**What to produce**
Reproduce, exactly, the lines of the material below from the line containing "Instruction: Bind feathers" through the line containing "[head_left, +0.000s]", with both end lines included and nothing else.

== == ==

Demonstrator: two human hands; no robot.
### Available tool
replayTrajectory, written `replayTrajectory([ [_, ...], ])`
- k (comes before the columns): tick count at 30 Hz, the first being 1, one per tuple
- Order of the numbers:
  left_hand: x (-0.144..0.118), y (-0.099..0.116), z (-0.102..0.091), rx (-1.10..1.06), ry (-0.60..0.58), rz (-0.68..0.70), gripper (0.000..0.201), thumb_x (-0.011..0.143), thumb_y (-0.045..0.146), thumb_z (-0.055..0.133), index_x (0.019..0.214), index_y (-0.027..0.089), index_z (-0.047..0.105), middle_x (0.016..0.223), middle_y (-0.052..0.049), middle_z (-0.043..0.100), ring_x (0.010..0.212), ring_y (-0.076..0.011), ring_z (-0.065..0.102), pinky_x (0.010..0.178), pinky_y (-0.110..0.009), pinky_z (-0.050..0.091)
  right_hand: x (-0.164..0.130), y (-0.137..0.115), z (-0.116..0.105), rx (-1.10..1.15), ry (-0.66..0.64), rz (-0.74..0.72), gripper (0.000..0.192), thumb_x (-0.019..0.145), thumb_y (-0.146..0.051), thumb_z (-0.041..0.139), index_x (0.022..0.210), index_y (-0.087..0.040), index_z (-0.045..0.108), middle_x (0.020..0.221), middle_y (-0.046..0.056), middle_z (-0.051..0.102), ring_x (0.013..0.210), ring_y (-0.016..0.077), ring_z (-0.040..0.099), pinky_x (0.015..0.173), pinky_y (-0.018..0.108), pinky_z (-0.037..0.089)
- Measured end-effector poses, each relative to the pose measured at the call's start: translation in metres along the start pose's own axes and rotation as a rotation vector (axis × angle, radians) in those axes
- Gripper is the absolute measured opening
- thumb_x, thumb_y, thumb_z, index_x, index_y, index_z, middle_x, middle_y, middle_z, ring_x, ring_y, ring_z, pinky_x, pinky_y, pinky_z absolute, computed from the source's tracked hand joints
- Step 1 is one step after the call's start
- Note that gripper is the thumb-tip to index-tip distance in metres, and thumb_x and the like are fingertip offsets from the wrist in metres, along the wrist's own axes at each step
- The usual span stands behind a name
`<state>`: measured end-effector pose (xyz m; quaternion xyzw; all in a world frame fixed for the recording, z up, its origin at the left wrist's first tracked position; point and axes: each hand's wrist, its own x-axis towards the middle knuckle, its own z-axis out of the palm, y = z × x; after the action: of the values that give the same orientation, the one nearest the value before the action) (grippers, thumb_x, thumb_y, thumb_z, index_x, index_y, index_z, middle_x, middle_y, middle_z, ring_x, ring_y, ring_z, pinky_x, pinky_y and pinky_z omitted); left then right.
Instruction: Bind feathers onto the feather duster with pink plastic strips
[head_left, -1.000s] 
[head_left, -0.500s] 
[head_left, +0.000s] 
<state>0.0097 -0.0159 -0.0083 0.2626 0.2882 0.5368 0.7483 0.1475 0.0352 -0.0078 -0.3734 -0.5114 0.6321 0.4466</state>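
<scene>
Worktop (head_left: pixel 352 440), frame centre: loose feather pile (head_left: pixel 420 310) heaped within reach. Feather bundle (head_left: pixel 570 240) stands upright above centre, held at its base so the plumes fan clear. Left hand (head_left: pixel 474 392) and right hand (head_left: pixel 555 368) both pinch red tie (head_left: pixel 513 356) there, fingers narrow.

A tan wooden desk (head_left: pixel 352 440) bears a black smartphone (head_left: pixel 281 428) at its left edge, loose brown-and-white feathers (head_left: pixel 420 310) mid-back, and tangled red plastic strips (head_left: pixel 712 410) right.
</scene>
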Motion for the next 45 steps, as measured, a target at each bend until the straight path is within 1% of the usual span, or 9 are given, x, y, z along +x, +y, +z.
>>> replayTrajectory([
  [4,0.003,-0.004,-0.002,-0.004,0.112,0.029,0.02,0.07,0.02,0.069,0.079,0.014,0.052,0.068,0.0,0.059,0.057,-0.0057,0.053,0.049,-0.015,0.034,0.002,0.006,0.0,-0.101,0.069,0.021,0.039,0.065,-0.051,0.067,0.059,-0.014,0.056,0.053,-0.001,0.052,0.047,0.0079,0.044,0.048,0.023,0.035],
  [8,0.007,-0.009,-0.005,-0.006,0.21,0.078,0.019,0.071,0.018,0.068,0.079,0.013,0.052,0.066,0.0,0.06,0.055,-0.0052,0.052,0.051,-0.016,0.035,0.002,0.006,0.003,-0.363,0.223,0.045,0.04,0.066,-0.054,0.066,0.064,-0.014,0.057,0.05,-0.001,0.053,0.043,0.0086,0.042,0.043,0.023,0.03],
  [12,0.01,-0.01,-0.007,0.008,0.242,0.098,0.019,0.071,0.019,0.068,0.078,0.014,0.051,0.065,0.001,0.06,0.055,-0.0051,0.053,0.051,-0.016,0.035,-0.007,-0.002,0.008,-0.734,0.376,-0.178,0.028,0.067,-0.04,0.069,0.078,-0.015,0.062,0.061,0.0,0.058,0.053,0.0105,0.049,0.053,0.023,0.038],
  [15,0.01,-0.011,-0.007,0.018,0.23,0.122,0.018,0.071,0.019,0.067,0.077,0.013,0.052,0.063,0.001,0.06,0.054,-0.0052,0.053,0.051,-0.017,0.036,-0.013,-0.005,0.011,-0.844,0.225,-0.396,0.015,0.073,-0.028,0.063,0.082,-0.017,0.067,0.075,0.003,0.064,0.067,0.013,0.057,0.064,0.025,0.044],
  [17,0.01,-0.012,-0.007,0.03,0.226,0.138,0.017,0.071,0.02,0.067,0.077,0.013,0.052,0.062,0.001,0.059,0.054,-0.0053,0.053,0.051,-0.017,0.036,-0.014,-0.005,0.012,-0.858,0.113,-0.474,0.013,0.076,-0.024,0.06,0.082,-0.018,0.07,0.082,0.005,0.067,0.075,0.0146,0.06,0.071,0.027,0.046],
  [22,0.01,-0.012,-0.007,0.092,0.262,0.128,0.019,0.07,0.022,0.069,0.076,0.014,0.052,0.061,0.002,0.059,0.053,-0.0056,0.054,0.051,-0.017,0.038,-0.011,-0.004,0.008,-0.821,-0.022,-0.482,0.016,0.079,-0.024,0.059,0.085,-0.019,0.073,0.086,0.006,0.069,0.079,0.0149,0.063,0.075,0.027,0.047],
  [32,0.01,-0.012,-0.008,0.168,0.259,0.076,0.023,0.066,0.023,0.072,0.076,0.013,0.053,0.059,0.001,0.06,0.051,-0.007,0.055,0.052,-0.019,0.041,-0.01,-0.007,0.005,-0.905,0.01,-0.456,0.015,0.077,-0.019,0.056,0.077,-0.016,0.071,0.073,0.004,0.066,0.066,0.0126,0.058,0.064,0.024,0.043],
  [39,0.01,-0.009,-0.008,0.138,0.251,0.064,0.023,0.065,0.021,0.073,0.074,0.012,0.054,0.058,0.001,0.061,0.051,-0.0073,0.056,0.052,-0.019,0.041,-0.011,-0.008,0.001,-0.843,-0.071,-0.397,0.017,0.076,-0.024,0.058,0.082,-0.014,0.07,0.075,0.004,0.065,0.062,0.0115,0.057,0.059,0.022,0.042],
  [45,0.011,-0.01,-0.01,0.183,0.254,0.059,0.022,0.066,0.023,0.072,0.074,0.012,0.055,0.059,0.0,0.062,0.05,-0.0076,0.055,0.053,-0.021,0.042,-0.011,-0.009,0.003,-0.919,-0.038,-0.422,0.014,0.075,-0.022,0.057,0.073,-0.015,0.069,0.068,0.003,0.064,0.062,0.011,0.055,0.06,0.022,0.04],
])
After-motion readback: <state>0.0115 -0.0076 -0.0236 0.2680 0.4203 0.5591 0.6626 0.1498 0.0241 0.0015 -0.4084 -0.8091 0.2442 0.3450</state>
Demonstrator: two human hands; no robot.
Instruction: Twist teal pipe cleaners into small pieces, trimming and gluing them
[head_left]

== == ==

**The answer**
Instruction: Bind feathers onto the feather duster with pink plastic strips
[head_left, -1.000s] 
[head_left, -0.500s] 
[head_left, +0.000s] 

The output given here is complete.